The problem was that a rule designed to apply in the general commercial litigation context didn’t really work in the probate, guardianship and trust context, where fee petitions are appropriately filed all the time, not just after a final judgment is entered. To fix this glitch in 2011 legislative and rule changes were adopted eliminating Rule 1.525′s 30-day deadline in the adversary probate and guardianship context, and limiting Rule 1.525′s 30-day deadline to fee petitions filed in trust proceedings by anyone other than the trustee (e.g., a beneficiary suing the trustee for malfeasance). Click here for my write of that legislation.
Unfortunately, not everyone got the memo; in the linked-to case above the trial court denied a motion for fees in an adversary probate proceeding based on Rule 1.525′s 30-day deadline.

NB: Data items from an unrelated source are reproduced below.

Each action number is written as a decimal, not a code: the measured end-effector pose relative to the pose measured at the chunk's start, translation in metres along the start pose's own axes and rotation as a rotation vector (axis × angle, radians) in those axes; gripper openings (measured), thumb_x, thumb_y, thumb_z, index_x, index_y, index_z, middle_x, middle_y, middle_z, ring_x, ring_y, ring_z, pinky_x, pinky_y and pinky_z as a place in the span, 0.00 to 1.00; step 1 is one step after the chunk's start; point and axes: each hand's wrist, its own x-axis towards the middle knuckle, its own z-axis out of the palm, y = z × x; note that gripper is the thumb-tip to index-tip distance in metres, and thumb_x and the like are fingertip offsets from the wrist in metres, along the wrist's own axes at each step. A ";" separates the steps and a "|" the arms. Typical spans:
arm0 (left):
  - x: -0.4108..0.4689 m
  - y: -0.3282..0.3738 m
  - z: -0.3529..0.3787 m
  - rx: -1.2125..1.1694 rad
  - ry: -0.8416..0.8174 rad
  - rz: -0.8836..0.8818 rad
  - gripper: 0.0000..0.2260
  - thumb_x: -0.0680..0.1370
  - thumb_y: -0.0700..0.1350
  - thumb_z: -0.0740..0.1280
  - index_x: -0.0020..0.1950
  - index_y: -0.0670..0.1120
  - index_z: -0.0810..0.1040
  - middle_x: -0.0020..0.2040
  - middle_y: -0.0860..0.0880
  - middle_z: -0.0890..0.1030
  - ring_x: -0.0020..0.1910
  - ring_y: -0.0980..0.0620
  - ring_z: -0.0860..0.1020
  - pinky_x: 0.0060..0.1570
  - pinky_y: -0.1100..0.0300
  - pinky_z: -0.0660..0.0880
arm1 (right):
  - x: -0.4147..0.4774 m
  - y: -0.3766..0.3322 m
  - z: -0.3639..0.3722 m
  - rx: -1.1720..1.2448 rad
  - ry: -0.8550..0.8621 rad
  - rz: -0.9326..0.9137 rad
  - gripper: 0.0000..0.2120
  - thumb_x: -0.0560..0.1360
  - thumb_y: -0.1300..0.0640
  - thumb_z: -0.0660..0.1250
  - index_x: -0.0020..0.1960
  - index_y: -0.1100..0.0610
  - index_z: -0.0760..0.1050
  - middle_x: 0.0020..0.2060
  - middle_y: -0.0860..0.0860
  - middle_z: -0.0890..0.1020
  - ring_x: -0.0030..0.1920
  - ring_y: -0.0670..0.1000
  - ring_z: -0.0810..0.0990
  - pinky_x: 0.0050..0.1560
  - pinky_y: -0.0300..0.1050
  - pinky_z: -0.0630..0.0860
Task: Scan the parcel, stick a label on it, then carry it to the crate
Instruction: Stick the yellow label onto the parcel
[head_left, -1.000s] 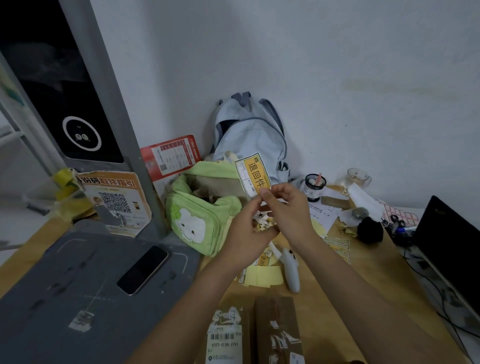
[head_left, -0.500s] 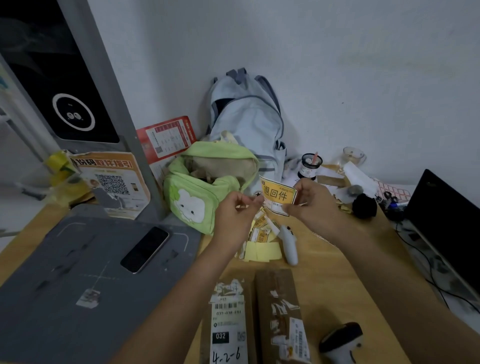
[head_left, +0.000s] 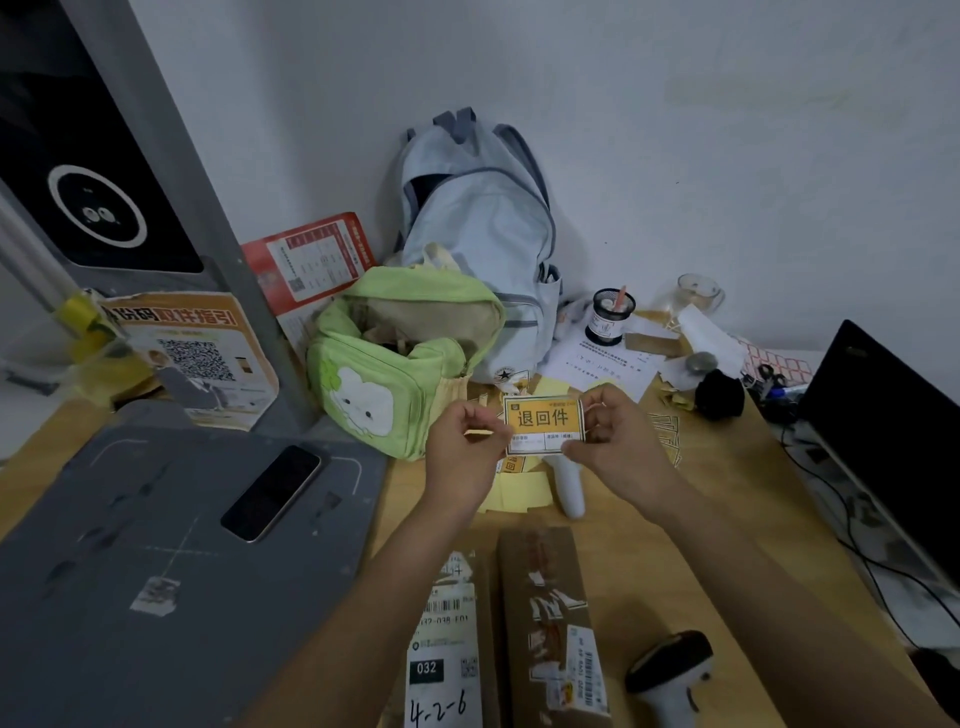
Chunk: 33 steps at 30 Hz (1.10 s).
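Head view: yellow label (head_left: 543, 422) pinched face-up between left hand (head_left: 464, 451) and right hand (head_left: 618, 446), above the wooden desk (head_left: 727, 519). Brown parcel (head_left: 550, 623) flat on the desk below, scanner (head_left: 670, 675) just right.

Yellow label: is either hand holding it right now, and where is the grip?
Both. The right hand pinches the yellow label at its right edge; the left hand has its grip at the left edge, where a thin backing strip sticks out.
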 end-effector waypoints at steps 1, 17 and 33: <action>0.001 -0.008 0.001 0.041 0.003 -0.010 0.11 0.73 0.33 0.70 0.38 0.47 0.73 0.39 0.48 0.79 0.39 0.49 0.77 0.41 0.57 0.78 | -0.001 0.007 0.002 0.013 -0.002 0.023 0.18 0.68 0.74 0.70 0.51 0.59 0.71 0.36 0.56 0.79 0.34 0.51 0.77 0.31 0.34 0.74; -0.030 -0.123 0.024 0.774 -0.472 -0.243 0.11 0.76 0.46 0.66 0.57 0.46 0.79 0.55 0.48 0.80 0.52 0.52 0.77 0.50 0.60 0.75 | -0.029 0.146 0.039 -0.255 -0.062 0.387 0.10 0.70 0.59 0.71 0.49 0.51 0.74 0.34 0.46 0.77 0.35 0.46 0.76 0.31 0.37 0.70; -0.058 -0.136 0.046 1.360 -0.708 -0.264 0.32 0.76 0.50 0.65 0.77 0.47 0.56 0.78 0.38 0.49 0.72 0.35 0.63 0.70 0.43 0.63 | -0.043 0.183 0.047 -0.549 -0.161 0.647 0.17 0.73 0.37 0.62 0.48 0.51 0.70 0.43 0.49 0.82 0.44 0.50 0.81 0.42 0.45 0.76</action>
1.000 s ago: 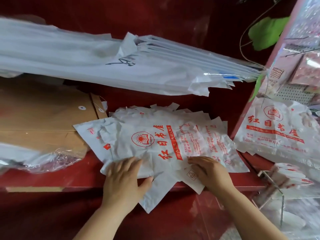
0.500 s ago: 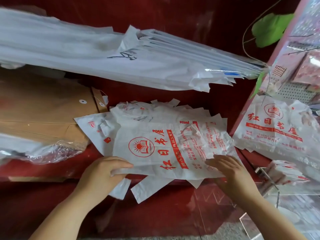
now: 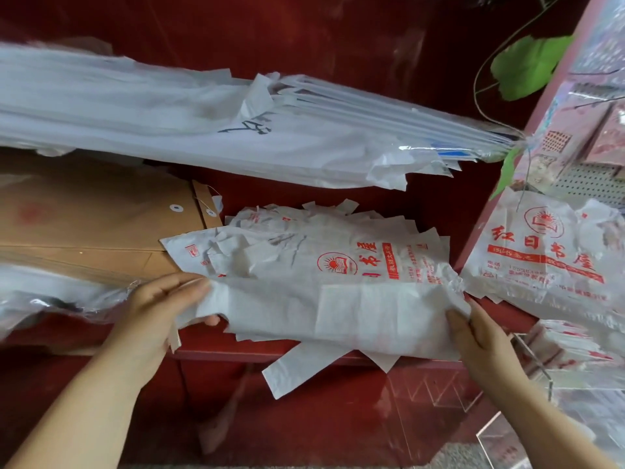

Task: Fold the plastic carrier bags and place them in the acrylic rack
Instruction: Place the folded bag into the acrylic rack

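Two hands hold one white bag (image 3: 338,316) by its ends, just above the near edge of the red table (image 3: 236,350). The left hand (image 3: 159,313) pinches the bag's left end, fingers (image 3: 189,286) laid along the top and the thumb curled beneath. The right hand (image 3: 480,336) grips the right end, thumb on the near face and the fingers hidden behind the plastic. The bag's near part lies turned over toward the far side, so its plain side faces up and covers the lower half of the red print.

Under it a loose pile of bags (image 3: 304,231) with the same print lies on the table, handle strips sticking out at the far side and over the near edge. The acrylic rack (image 3: 537,363) stands at the near right, just beside the right hand, and folded bags (image 3: 571,346) lie stacked in it. Above the rack, another printed bag (image 3: 541,255) hangs against the pink side panel (image 3: 554,106) on the right.

Brown envelopes (image 3: 84,225) lie on the left of the table, touching the pile's left corner, with a clear wrapped bundle (image 3: 50,299) nearer, beside the left hand. A long sheaf of white sheets (image 3: 152,130) stretches across the far side, with black handwriting on it. A green leaf (image 3: 527,66) hangs at the far right.
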A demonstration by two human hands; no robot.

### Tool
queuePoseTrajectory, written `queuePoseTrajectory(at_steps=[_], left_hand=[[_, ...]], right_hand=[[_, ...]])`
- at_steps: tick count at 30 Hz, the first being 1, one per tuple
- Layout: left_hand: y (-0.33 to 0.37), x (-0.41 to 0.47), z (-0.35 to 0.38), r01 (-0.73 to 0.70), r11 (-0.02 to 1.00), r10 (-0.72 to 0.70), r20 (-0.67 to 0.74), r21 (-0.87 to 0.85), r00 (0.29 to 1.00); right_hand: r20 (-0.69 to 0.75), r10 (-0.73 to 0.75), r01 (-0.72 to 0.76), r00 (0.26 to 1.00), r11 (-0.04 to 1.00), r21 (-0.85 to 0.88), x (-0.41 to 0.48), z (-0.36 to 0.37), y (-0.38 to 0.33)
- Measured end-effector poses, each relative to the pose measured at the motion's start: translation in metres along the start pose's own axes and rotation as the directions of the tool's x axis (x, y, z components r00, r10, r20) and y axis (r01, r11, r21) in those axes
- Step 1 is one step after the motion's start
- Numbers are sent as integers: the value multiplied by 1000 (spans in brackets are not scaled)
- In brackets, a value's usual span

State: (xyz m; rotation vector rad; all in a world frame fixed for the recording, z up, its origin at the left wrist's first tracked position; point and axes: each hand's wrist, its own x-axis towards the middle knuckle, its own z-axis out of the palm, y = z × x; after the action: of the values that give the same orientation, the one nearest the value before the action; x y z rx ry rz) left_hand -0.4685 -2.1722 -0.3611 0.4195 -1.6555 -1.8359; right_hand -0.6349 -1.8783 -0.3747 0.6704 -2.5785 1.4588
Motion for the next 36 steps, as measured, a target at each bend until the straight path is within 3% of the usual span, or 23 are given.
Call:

Wrong answer says the 4th DCA:
Generally, in civil proceedings, “[a]ny party seeking a judgment taxing costs, attorneys’ fees, or both shall serve a motion no later than 30 days after filing of the judgment … which judgment or notice concludes the action as to that party.” Fla. R. Civ. P. 1.525. However, under Florida Probate Rule 5.025(d)(2), adversary probate proceedings, “as nearly as practicable, must be conducted similar to suits of a civil nature, including entry of defaults. The Florida Rules of Civil Procedure govern, except for rule 1.525.” This probate rule is applicable to the order on appeal in this case. In re Amendments to the Florida Probate Rules, 95 So.3d 114, 115 (Fla.2012). The inapplicability of rule 1.525 in adversary probate proceedings functions identically to the inapplicability of the rule in proceedings governed by the Florida Family Law Rules of Procedure. See Montello v. Montello, 961 So.2d 257, 258–59 (Fla.2007); Hollister v. Hollister, 965 So.2d 341, 349–50 (Fla. 2d DCA 2007); Smith v. Smith, 902 So.2d 859, 862–63 (Fla. 1st DCA 2005).
As such, the trial court erred in striking appellant’s motion for costs based on the motion being untimely served under the thirty-day rule of Florida Rule of Civil Procedure 1.525. We, therefore, reverse and remand for further proceedings on appellant’s motion for costs.